Saved entries:

┄┄┄┄┄┄┄┄┄┄┄┄┄┄┄┄┄┄┄┄

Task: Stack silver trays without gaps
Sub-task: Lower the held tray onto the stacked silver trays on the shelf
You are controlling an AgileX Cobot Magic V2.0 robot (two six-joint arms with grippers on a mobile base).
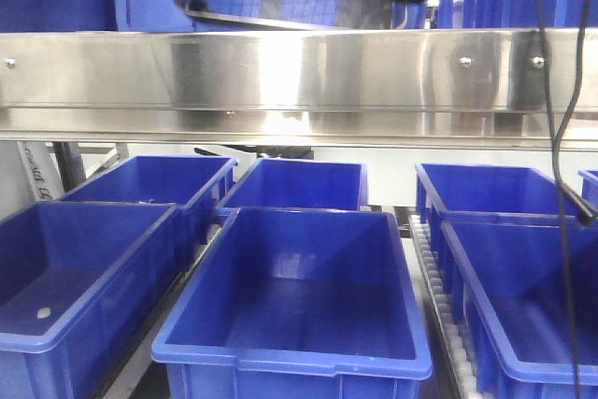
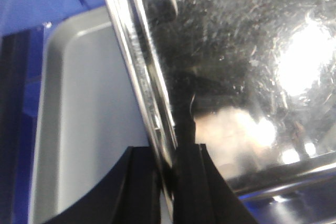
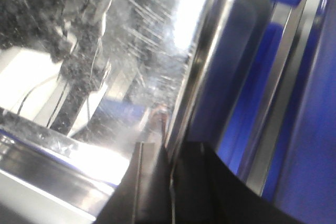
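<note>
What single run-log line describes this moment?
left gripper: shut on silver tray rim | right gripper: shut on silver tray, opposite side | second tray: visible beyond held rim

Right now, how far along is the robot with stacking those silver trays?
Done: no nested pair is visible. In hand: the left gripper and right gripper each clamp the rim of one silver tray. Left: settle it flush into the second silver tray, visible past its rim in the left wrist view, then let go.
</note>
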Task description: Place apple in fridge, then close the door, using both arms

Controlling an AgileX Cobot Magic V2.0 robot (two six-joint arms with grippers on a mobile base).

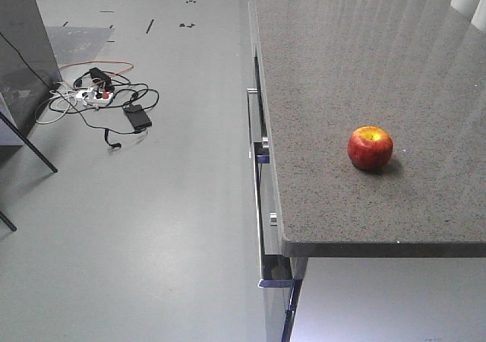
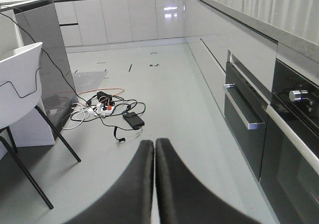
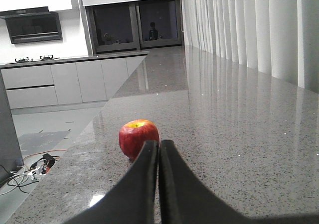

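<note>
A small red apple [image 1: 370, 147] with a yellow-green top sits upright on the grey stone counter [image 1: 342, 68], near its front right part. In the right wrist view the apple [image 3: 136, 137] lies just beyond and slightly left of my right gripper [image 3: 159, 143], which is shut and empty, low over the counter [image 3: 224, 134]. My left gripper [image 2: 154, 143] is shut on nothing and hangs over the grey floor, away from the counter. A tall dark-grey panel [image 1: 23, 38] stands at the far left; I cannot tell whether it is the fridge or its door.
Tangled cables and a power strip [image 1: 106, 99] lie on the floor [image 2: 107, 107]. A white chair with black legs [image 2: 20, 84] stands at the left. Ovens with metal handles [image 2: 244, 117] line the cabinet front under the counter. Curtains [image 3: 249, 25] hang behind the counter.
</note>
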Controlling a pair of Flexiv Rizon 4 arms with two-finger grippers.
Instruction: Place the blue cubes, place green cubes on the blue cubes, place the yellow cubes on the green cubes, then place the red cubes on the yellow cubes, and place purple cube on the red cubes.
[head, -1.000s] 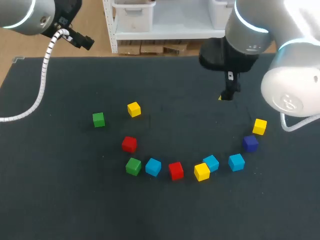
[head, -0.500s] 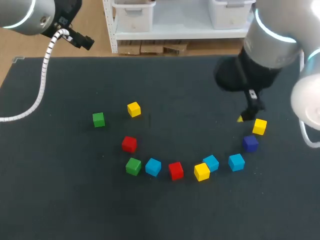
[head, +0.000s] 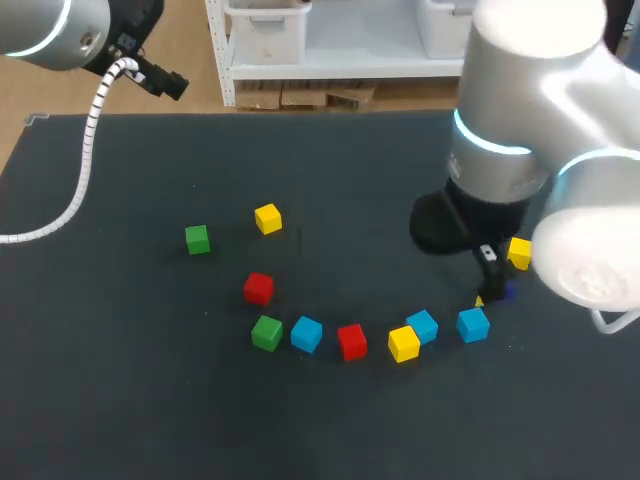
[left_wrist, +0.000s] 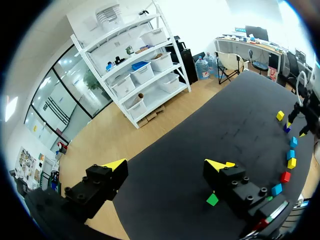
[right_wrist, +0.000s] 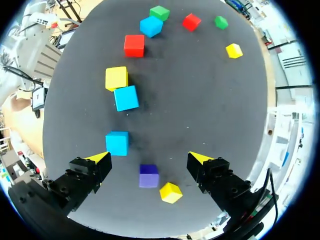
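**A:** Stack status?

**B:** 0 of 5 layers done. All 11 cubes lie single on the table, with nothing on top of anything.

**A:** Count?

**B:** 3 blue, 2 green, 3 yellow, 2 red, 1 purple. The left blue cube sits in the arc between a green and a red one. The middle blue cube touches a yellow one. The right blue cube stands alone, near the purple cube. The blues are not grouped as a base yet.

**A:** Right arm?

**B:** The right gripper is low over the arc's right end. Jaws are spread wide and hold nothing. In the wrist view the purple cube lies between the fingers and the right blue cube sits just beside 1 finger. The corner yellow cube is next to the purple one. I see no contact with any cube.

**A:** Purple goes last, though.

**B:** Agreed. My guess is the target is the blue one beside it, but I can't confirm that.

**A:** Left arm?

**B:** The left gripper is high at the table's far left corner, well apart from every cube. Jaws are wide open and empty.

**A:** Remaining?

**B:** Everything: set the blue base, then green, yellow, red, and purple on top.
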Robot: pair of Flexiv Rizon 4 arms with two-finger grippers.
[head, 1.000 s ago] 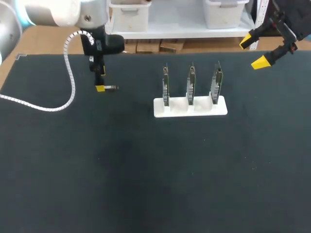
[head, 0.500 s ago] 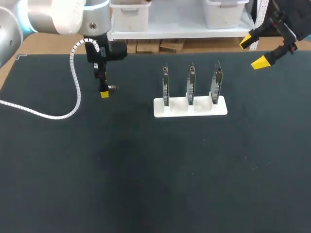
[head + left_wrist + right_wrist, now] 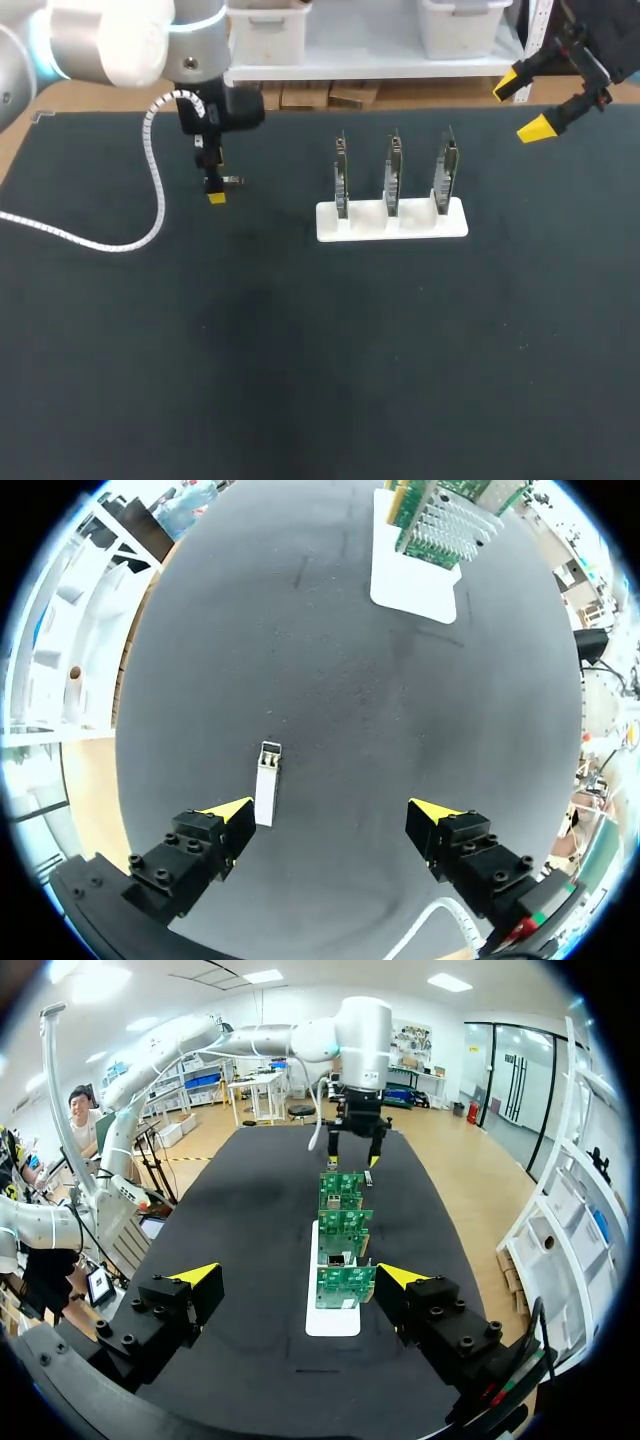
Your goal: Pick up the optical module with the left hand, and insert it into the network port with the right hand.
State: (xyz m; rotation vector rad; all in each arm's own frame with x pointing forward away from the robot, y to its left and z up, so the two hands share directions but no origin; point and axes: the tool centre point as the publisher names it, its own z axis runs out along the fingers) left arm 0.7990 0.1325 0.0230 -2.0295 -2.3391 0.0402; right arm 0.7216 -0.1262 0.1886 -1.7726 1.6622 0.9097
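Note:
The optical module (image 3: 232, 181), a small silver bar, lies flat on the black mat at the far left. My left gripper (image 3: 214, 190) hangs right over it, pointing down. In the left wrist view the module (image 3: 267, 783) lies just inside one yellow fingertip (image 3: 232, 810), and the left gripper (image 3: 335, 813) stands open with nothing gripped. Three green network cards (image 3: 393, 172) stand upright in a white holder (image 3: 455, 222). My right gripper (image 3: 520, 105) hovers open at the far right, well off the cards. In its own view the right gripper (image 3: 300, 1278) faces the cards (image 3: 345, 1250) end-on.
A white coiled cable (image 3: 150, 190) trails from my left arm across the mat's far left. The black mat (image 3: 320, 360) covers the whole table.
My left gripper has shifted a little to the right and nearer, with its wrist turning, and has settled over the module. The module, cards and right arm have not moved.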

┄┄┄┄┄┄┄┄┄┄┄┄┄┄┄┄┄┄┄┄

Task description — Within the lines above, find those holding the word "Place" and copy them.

Answer box —
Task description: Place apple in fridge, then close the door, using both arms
Instruction: Place the blue cubes, place green cubes on the blue cubes, place the yellow cubes on the green cubes, then place the red cubes on the yellow cubes, and place purple cube on the red cubes.

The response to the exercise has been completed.